**The task**:
Reproduce the opening lines of the records exactly, please, stopping after the line that contains "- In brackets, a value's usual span".

━━━━━ Exercise data ━━━━━

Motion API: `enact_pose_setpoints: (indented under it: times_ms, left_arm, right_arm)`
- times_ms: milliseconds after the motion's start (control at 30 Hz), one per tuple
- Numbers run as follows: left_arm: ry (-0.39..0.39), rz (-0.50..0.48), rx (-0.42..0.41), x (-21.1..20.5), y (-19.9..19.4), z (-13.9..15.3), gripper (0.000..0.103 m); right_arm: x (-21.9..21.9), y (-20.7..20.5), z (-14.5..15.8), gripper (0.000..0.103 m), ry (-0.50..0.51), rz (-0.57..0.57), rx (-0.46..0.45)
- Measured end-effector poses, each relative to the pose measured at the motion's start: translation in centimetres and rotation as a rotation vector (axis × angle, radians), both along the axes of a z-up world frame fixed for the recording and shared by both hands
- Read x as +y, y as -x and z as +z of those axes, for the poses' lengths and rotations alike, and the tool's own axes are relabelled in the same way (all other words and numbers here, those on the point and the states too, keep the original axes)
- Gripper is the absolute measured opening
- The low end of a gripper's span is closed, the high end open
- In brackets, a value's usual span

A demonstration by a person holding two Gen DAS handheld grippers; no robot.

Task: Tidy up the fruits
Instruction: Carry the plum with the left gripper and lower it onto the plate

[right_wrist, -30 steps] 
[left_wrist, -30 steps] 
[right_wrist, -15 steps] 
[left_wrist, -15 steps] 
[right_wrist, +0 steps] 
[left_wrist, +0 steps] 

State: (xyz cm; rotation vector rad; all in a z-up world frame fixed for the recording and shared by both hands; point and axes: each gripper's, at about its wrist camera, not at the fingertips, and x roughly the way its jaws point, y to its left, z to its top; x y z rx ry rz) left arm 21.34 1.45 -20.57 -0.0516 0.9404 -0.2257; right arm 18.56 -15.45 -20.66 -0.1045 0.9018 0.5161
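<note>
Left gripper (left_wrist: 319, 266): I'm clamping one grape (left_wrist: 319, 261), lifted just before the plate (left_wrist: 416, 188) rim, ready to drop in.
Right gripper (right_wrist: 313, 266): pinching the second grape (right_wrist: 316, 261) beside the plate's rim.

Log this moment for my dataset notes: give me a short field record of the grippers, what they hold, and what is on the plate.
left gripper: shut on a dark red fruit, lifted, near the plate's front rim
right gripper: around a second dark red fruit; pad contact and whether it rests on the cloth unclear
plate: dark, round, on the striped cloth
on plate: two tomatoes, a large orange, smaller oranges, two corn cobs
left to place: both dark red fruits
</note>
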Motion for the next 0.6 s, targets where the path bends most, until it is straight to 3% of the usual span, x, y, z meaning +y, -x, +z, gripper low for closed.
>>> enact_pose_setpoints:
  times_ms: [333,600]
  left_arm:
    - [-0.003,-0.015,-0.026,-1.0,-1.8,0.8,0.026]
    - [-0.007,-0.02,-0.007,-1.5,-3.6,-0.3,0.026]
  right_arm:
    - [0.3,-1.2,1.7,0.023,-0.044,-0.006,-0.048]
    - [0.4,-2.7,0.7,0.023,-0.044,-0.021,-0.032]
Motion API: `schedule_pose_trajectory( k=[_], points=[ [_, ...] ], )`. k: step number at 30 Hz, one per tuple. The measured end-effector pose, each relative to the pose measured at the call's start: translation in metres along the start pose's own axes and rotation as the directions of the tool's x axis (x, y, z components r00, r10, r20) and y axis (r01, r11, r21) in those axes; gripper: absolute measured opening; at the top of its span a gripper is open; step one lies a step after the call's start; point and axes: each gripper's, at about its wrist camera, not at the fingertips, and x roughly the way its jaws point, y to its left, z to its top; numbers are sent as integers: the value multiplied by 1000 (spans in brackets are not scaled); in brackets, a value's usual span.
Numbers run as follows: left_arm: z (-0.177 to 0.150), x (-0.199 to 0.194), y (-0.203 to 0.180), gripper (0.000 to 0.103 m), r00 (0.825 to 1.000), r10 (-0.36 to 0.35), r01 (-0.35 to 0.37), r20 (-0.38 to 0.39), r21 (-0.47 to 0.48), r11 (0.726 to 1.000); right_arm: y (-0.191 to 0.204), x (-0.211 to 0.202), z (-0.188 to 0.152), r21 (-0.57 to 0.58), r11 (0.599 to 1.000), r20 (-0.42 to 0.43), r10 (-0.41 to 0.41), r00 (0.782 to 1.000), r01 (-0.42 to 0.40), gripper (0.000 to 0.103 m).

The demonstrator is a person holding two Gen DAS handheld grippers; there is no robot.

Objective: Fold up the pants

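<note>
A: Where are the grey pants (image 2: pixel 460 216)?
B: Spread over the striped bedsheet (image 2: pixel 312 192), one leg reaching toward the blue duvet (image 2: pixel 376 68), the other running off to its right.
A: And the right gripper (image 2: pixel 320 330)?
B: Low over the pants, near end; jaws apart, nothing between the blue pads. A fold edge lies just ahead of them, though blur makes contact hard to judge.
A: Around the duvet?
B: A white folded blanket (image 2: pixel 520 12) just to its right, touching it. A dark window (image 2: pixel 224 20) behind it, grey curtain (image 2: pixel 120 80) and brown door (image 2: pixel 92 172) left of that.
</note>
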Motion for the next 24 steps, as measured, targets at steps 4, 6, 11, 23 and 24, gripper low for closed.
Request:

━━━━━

**Task response**:
Motion API: `enact_pose_setpoints: (indented under it: times_ms, left_arm, right_arm)`
- times_ms: milliseconds after the motion's start (control at 30 Hz), one per tuple
- Numbers run as follows: left_arm: ry (-0.39..0.39), rz (-0.50..0.48), rx (-0.42..0.41), x (-21.1..20.5), y (-19.9..19.4), z (-13.9..15.3), gripper (0.000..0.103 m); right_arm: x (-21.9..21.9), y (-20.7..20.5), z (-14.5..15.8), gripper (0.000..0.103 m), ry (-0.50..0.51), rz (-0.57..0.57), rx (-0.46..0.45)
- Measured end-effector poses, each relative to the pose measured at the motion's start: translation in centimetres and rotation as a rotation vector (axis × angle, radians), both along the axes of a z-up world frame fixed for the recording and shared by both hands
- Read x as +y, y as -x and z as +z of those axes, for the poses' lengths and rotations alike, and the tool's own axes are relabelled in the same way (all other words and numbers here, those on the point and the states too, keep the original axes)
- Gripper is the absolute measured opening
- The low end of a gripper's span is closed, the high end open
- In brackets, a value's usual span

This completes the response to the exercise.